Le gouvernement s’opposera à un amendement du projet de budget 2019 visant à taxer, au-delà d’une certaine franchise, les aides des comités d’entreprise (CE) aux salariés, a déclaré mardi le ministre des Comptes publics Gérald Darmanin. « Nous n’allons pas l’accepter », a assuré sur LCI M. Darmanin, interrogé sur cet amendement au projet de budget de la Sécurité sociale pour 2019, déposé par le député centriste Paul Christophe (UDI), pourtant adopté en première lecture par l’Assemblée nationale avec le soutien de la majorité. « Ce que nous souhaitons, ce n’est pas taxer », a poursuivi le ministre. « Nous donnerons » donc « un avis défavorable lorsque cette proposition reviendra en deuxième lecture » à l’Assemblée, a-t-il poursuivi. L’amendement de M. Christophe prévoit de soumettre à l’impôt et aux cotisations sociales les aides versées par les CE pour les vacances, les sorties culturelles, les activités sportives ou encore les bons d’achat pour les cadeaux de Noël ou la rentrée scolaire. 

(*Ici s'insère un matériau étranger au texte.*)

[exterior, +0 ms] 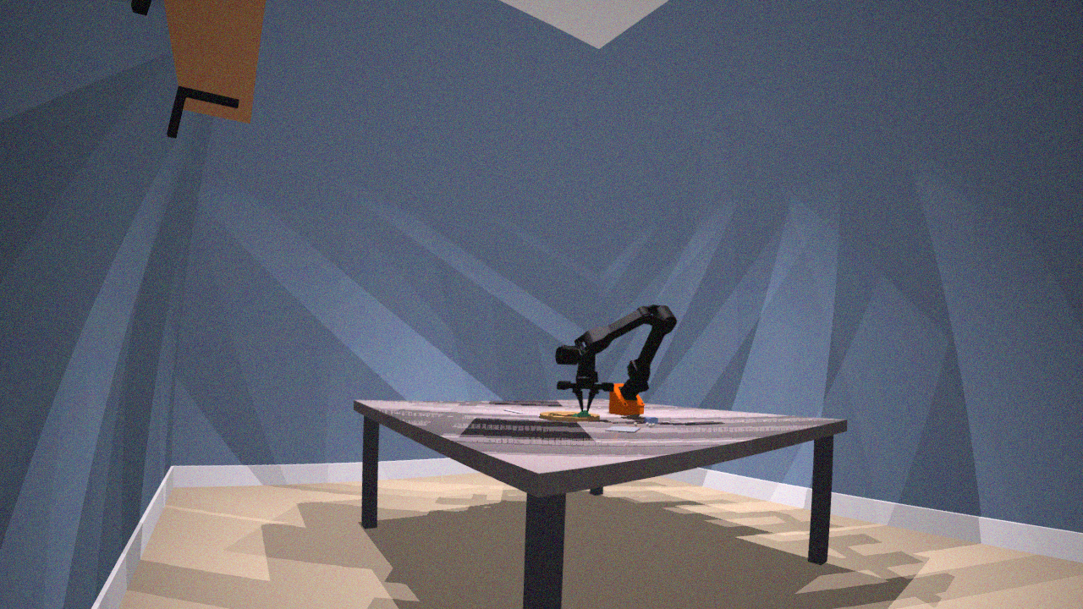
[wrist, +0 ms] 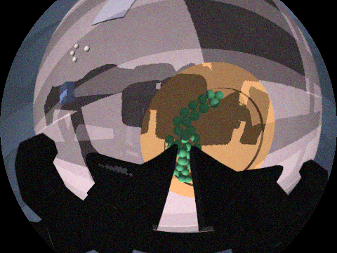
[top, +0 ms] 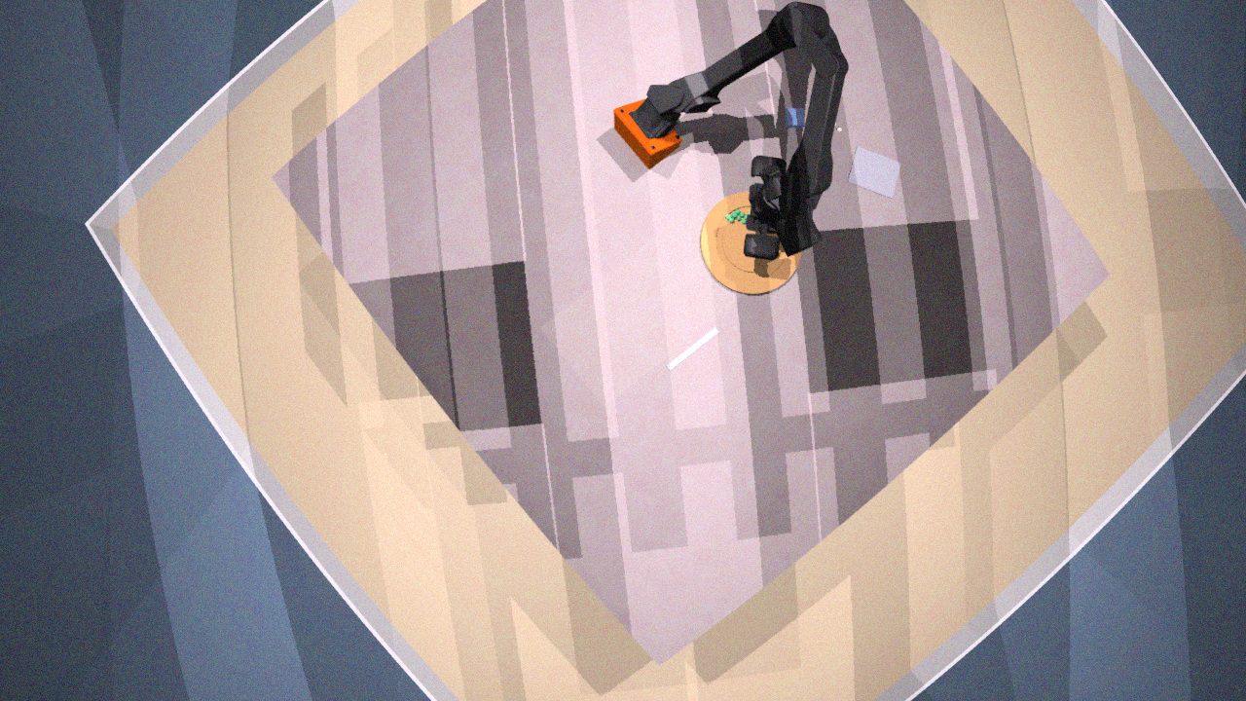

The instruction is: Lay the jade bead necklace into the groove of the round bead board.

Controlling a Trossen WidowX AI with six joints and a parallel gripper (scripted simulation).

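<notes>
The round bead board (top: 727,273) (exterior: 551,415) (wrist: 225,158) is orange-tan, with a thin dark ring groove, and lies flat on the table. The jade bead necklace (top: 737,216) (exterior: 582,414) (wrist: 187,121) is a bunched, elongated heap of green beads on one side of the board, partly across the groove line. My gripper (exterior: 585,413) (wrist: 184,149) points down at board level, its fingertips drawn close together with green beads between them. It is shut on the necklace around the middle of the heap. The arm hides part of the board and necklace in the top view.
A blue block (top: 794,117) (wrist: 67,93), several loose white beads (wrist: 86,48) and a pale square (top: 874,171) (exterior: 622,429) (wrist: 114,10) lie beyond the board. A white strip (top: 693,349) lies on its other side. The orange arm base (top: 647,148) (exterior: 626,401) stands nearby.
</notes>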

Une avancée sociale plutôt qu’une régression

Cette disposition a suscité la colère de plusieurs syndicats, à l’image de la CGT, qui a fustigé une « attaque sans précédent contre le droit aux vacances » et « l’accès à la culture », et la CFDT, pour qui cet amendement va « limiter à une portion congrue les avantages octroyés aux salariés ». Face à cette grogne, Paul Christophe a assuré que le texte allait « évoluer », via une concertation avec Gérald Darmanin. « Plutôt qu’une régression, l’idée est bien d’obtenir une avancée sociale, en sécurisant juridiquement le dispositif », a-t-il expliqué. Selon Gérald Darmanin, une forme de « vide juridique » existe en effet sur la fiscalité des avantages versés par les comités d’entreprise. « Selon l’Urssaf de telle région, vous devez les comptabiliser, et selon l’Urssaf de telle autre région, vous ne devez pas les comptabiliser (…) Il faut mettre un terme » à cette situation, a-t-il estimé mardi sur LCI.